▶ **Your objective**:
Check every line below for the string "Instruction". Copy the ones that have it.

▶ **Records from a dataset**:
....
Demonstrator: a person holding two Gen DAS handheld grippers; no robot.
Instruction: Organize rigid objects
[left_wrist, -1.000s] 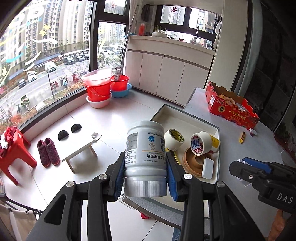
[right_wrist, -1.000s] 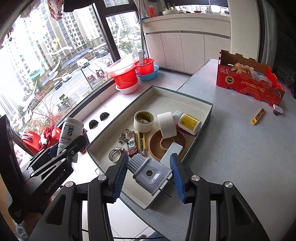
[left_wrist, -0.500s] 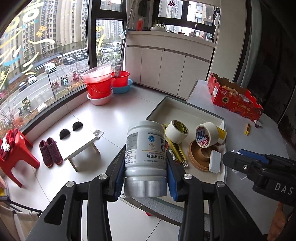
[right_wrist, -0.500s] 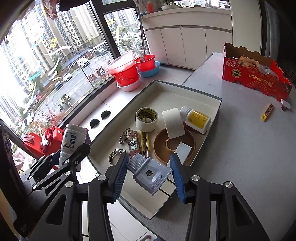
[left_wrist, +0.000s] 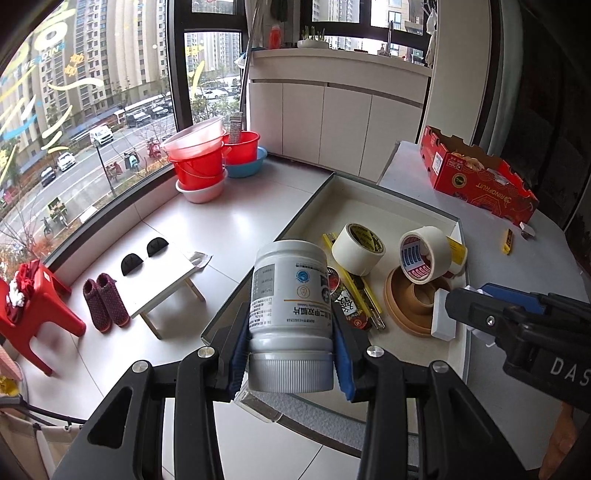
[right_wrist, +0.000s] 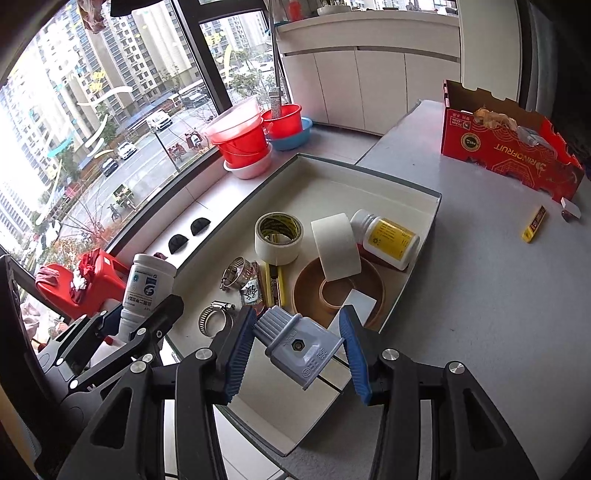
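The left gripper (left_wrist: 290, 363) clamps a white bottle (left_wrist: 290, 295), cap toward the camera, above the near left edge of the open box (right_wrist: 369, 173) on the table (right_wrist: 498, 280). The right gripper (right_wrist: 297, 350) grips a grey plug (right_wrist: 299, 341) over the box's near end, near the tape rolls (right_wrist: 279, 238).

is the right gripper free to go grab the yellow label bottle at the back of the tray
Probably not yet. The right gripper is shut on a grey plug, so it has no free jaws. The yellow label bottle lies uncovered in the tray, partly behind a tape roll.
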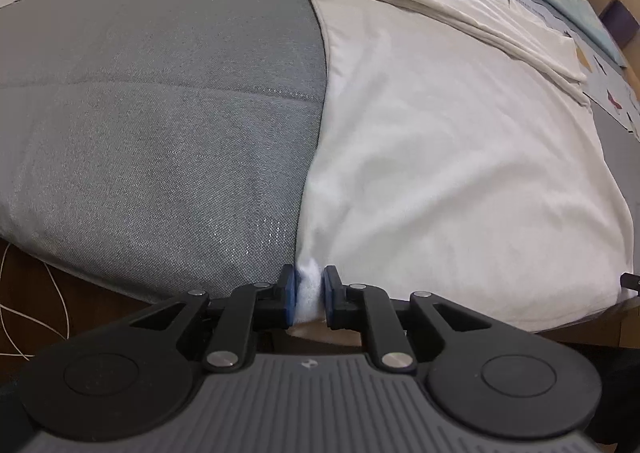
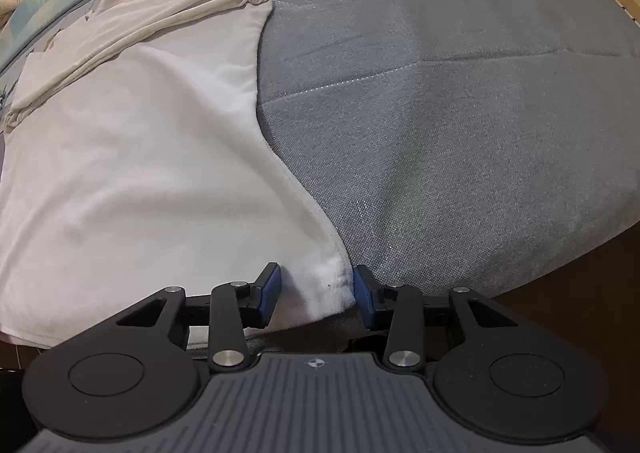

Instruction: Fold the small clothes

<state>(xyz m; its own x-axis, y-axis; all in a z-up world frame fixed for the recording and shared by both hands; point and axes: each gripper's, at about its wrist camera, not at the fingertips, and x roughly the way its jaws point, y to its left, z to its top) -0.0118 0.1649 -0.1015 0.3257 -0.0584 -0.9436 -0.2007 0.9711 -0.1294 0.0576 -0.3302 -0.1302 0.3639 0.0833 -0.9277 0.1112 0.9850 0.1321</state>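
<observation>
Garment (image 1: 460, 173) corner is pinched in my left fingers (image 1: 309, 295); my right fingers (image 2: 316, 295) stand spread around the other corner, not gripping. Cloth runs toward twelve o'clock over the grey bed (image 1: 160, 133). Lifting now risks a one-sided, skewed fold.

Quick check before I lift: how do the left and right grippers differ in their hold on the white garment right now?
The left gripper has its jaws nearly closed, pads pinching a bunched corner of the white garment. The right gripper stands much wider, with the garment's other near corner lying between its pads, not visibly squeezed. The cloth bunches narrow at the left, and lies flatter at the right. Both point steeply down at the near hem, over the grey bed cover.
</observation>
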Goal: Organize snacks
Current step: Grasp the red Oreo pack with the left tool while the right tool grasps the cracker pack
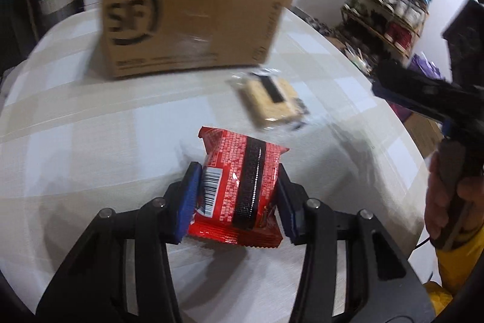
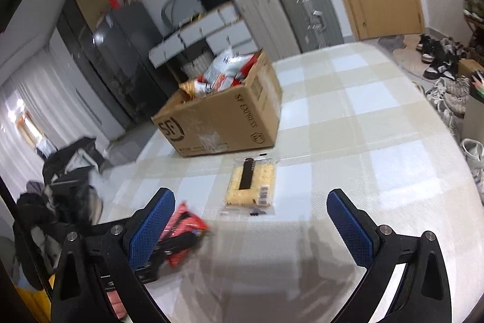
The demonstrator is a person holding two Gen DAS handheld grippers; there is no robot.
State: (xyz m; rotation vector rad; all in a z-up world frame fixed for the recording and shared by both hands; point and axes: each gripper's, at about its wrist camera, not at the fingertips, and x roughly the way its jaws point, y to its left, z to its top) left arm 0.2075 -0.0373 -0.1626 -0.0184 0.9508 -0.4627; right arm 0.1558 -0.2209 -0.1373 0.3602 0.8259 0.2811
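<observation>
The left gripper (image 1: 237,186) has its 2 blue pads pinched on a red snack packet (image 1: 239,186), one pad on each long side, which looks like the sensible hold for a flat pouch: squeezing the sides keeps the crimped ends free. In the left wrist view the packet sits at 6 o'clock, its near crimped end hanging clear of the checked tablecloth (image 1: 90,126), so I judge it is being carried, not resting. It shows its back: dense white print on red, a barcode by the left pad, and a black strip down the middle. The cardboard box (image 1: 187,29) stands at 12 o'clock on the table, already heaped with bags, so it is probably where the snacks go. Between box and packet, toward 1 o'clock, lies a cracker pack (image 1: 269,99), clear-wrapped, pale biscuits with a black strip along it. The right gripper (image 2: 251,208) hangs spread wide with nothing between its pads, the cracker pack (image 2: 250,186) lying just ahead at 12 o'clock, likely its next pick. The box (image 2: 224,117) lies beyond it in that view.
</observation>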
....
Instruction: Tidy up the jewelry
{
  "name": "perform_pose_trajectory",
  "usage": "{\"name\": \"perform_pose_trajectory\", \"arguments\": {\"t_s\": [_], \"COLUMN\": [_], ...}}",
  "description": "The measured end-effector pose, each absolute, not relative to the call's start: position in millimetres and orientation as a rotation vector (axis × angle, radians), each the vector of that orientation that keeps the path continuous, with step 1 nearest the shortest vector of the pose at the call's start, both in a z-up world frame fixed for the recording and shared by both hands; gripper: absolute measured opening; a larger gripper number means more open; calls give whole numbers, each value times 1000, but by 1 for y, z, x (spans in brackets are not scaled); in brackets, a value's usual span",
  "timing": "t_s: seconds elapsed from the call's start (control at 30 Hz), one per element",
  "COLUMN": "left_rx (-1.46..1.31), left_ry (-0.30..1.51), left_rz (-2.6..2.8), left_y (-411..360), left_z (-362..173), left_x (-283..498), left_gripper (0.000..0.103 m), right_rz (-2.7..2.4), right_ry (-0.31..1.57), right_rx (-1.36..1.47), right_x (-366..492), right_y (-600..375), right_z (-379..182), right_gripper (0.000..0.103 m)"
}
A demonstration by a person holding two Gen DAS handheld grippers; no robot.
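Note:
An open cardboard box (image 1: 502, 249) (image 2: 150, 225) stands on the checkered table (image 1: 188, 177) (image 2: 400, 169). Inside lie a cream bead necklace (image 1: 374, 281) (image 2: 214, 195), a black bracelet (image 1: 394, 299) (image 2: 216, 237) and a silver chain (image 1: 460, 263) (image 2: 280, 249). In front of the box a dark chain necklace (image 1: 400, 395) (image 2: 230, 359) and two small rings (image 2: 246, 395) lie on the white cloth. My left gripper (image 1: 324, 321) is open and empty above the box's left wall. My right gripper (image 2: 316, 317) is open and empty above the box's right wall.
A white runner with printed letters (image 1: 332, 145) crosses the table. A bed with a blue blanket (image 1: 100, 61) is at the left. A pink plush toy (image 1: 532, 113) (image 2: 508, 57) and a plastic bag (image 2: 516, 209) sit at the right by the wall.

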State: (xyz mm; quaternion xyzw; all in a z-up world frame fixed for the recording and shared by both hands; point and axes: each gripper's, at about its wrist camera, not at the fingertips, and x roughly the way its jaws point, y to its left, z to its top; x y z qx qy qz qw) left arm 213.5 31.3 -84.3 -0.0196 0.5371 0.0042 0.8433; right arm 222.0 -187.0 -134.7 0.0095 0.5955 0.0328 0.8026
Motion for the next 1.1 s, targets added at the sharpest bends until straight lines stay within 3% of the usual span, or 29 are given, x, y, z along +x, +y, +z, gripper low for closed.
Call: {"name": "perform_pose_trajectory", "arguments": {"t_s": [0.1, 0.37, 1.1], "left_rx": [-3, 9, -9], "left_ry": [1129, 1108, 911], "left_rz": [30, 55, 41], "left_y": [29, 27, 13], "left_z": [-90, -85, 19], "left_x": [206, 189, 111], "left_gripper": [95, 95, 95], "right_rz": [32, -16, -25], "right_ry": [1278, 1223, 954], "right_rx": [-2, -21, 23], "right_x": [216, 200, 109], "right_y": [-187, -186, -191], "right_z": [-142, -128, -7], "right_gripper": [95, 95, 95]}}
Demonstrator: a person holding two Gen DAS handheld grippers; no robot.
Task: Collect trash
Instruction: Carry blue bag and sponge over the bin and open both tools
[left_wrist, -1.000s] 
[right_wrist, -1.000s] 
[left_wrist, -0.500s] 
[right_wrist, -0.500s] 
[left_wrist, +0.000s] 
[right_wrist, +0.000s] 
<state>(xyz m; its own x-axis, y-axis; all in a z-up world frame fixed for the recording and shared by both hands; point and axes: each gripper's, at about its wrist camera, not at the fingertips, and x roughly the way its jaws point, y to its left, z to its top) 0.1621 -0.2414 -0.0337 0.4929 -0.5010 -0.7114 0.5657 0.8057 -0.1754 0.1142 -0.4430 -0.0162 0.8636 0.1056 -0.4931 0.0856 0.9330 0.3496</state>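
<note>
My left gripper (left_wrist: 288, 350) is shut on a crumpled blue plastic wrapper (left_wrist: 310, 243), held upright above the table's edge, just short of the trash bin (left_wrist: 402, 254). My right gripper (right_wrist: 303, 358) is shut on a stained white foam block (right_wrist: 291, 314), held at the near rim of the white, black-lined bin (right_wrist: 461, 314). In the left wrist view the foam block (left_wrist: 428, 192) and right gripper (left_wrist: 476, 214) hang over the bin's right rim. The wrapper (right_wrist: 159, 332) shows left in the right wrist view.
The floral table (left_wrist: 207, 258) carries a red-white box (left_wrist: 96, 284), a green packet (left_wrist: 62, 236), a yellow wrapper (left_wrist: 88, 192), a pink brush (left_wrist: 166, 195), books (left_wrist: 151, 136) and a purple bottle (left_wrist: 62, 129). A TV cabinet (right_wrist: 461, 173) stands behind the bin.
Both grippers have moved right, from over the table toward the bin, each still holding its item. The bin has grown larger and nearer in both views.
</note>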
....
▶ **Answer for the task**:
Instruction: Organize rigid objects
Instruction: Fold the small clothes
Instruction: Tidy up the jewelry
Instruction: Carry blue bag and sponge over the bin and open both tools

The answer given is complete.